At the same time, such changes comes at the deliberate expense of refugees, non-status migrants, or those seeking family reunification- who are seen as increasingly ‘undesirable’ and potential security threats in light of repressive post 9/11 controls. Decisions such as the $101 million arming of Canadian border guards; the establishment of Canadian Border Services Agency as an enforcement division in processing refugee claims that sends the message that refugee claimants are a threat to public safety; the ongoing unjust use of Security Certificates against non-citizens; the implementation of the Safe Third Country Agreement between the Canada and US which has drastically reduced the number of asylum seekers able to make a claim in Canada; and increasing rates of deportation to over 13,000 a year from Canada have all perpetuated a racist, anti-poor, and anti-migrant agenda.

This agenda is normalized due to the heightened racialized national identity of Canada that continuously places racialized immigrants (although not white immigrants) as ‘Outsiders’ to the Canadian nation. For example, much of the opposition to this Bill has challenged the secretive process behind the bill, while still accepting the norm that “Canada should be able to select its preferred immigrants”, thus feeding into the commodification of migrants and the assertion of Canada’s sovereign and racist right to select who it allows to remain, as reminiscent through the Chinese Exclusion Act, Japanese-Canadian internment, and Komagatamaru incident. Therefore although nothing new, in the post 9/11 climate, we are witnessing an escalation of attacks against ‘immigrants’- the eternally hyphenated citizens- for example through the reasonable accommodation’ hearings, the wearing of the hijab and turban, the phenomenon of “nippertipping” against Asian-Canadians, and many more. The constant questioning of immigrants (although most are long-time citizens) “ability to integrate”, their “suspicious behaviours”, their “overburdening of the system”, and their “Third World traditions” reveals an incredibly shallow multiculturalism.

This mutual reinforcement of corporate and state interests – cheap labour and national identity, respectively – evident in the prioritization of labour market needs within the global War on Terror, is legitimized not only by recourse to colonial and racist discourse but also by the constant cultivation of fear in the hearts and minds of citizens. The production of migrants as disposable commodities goes in tandem with their construction as the dangerous “Other” or “The Enemy Within” as the threat they pose can be tamed through a process of commodification and the withholding of citizenship rights as a mechanism of social control. Fear of the “dangerous Other” thus underwrites the production of exclusivist nationalist identity (and therefore support for the state) while fear of the “commodifiable Other” (as “stealing” employment and eroding the social system) produces fearful and disciplined citizens vulnerable to increasing corporate exploitation and state repression.
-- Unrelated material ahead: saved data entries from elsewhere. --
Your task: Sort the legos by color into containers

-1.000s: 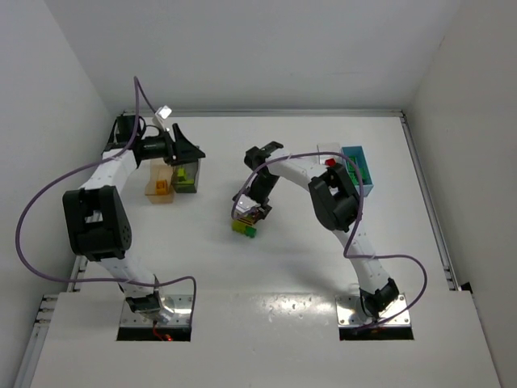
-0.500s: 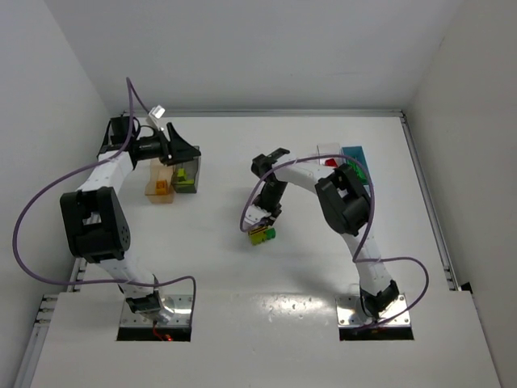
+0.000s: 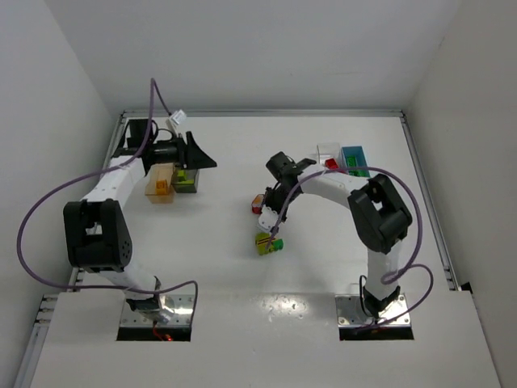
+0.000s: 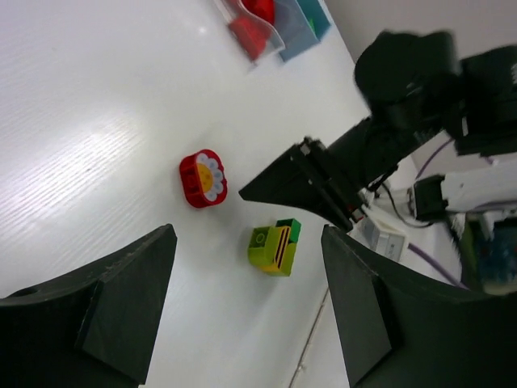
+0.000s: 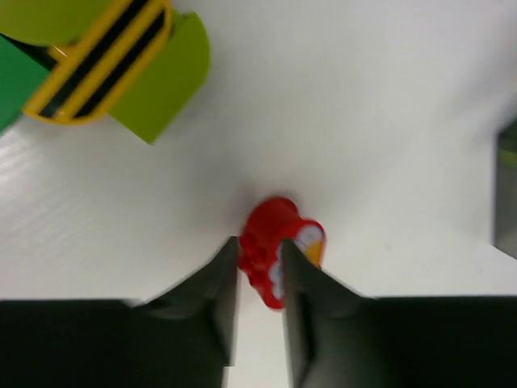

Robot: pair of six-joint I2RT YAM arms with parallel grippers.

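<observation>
My right gripper (image 3: pixel 264 204) is near the table's middle, jaws almost closed on a red flower-faced brick (image 5: pixel 279 222); it also shows in the top view (image 3: pixel 258 202) and left wrist view (image 4: pixel 202 179). A lime, yellow and green cluster (image 3: pixel 268 243) lies just nearer, apart from it (image 5: pixel 105 56). My left gripper (image 3: pixel 202 159) is wide open and empty (image 4: pixel 242 307), above the dark grey bin (image 3: pixel 186 181) beside the orange bin (image 3: pixel 159 184). The clear bin (image 3: pixel 327 152) holds red bricks; the light blue bin (image 3: pixel 356 162) holds green ones.
The two left bins stand at the far left and the two right bins at the far right. The right arm's links arch over the table between the bins and the bricks. White walls close the table on three sides.
My right gripper moved right and then back from the cluster with the red brick at its tips. The cluster shifted right and nearer and lies alone. My left gripper swung slightly right.
</observation>
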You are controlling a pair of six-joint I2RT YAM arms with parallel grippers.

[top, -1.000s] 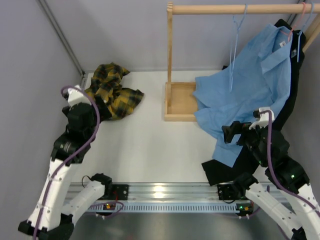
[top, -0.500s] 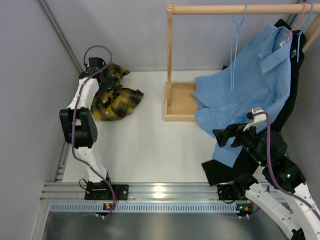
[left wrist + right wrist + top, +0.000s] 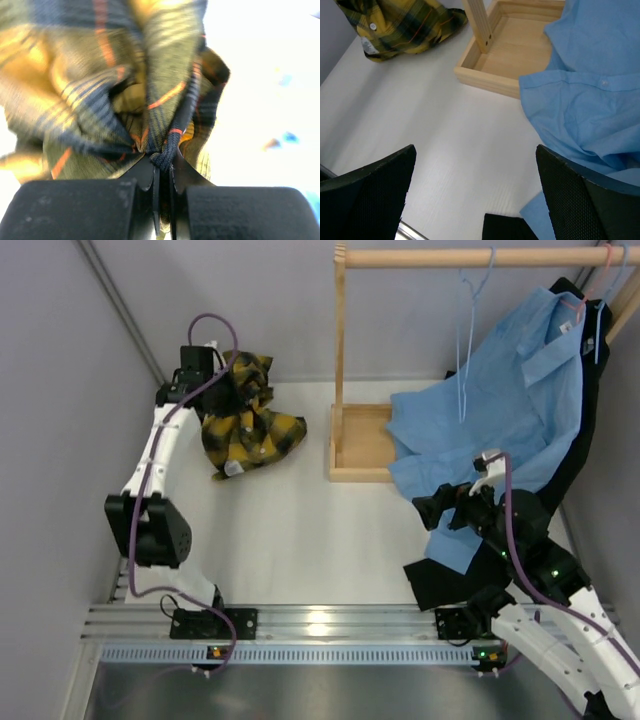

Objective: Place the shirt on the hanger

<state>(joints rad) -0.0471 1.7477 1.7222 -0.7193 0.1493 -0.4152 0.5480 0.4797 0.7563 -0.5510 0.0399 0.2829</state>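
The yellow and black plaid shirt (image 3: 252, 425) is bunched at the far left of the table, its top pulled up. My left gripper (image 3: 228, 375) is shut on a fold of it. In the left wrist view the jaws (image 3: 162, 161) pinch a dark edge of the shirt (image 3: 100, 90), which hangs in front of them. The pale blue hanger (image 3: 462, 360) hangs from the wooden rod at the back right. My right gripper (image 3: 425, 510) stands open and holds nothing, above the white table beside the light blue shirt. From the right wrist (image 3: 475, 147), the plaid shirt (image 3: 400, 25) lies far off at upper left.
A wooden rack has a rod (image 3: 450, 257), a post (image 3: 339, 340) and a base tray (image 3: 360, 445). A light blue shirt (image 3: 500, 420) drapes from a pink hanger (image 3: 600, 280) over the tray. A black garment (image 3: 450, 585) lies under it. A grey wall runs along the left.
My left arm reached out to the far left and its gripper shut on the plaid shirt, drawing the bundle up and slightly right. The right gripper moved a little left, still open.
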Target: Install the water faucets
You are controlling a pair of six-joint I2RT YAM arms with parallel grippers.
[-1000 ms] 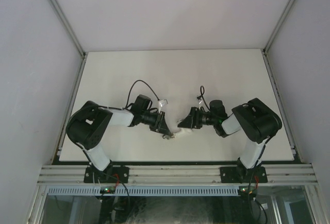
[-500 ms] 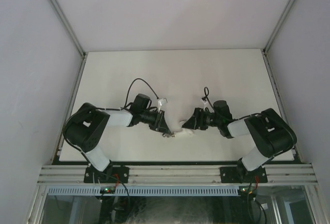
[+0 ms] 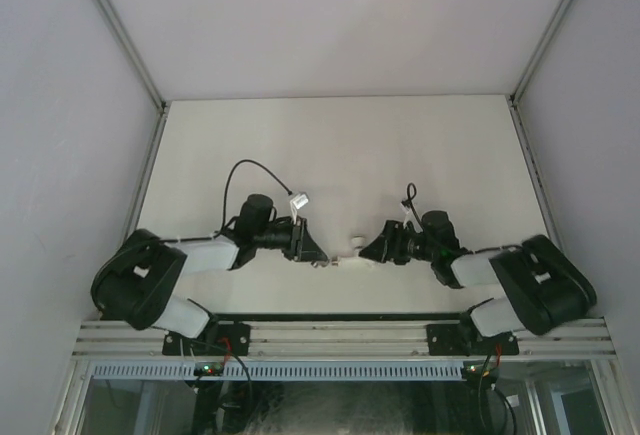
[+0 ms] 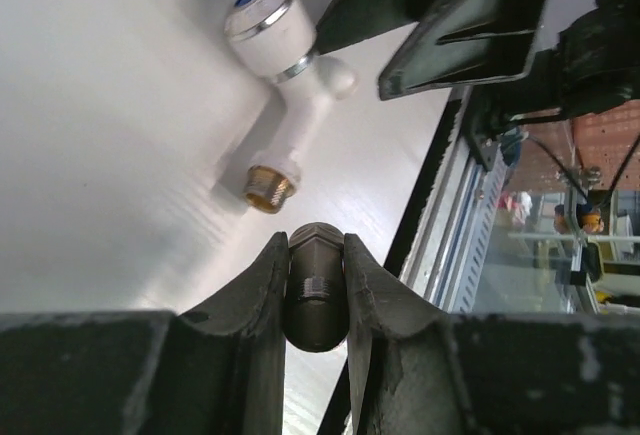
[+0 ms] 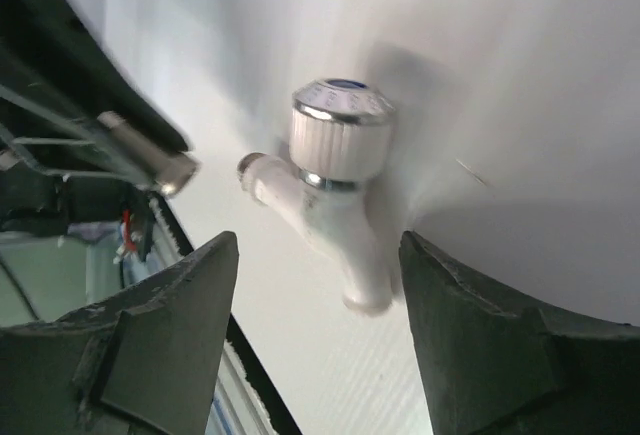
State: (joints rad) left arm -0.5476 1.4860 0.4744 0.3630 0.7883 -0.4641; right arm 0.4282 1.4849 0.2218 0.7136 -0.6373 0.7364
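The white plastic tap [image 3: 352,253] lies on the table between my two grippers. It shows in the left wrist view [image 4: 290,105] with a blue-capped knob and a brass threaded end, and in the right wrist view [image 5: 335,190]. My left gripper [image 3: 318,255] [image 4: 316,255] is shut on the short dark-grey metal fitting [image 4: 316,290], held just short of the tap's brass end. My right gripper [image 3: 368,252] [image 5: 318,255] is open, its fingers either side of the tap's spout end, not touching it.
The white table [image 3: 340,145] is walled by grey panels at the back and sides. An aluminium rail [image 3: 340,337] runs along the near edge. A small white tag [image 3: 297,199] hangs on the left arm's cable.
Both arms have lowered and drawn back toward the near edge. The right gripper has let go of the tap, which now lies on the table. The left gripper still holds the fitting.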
Therefore, the general message to poor and working people of colour and their families- the overwhelming majority of migrants from the Global South- is that they need not apply as permanent residents unless they are willing to come as temporary workers in exploitative jobs and whose status will be legally reinforced as ‘non-Canadians’. This is particularly revolting in a context where the Canadian government and Canadian corporations actively participate in the creation and reinforcement of a system of global displacement of migrants and refugees who are fleeing poverty, persecution, war and corporate exploitation of their lands.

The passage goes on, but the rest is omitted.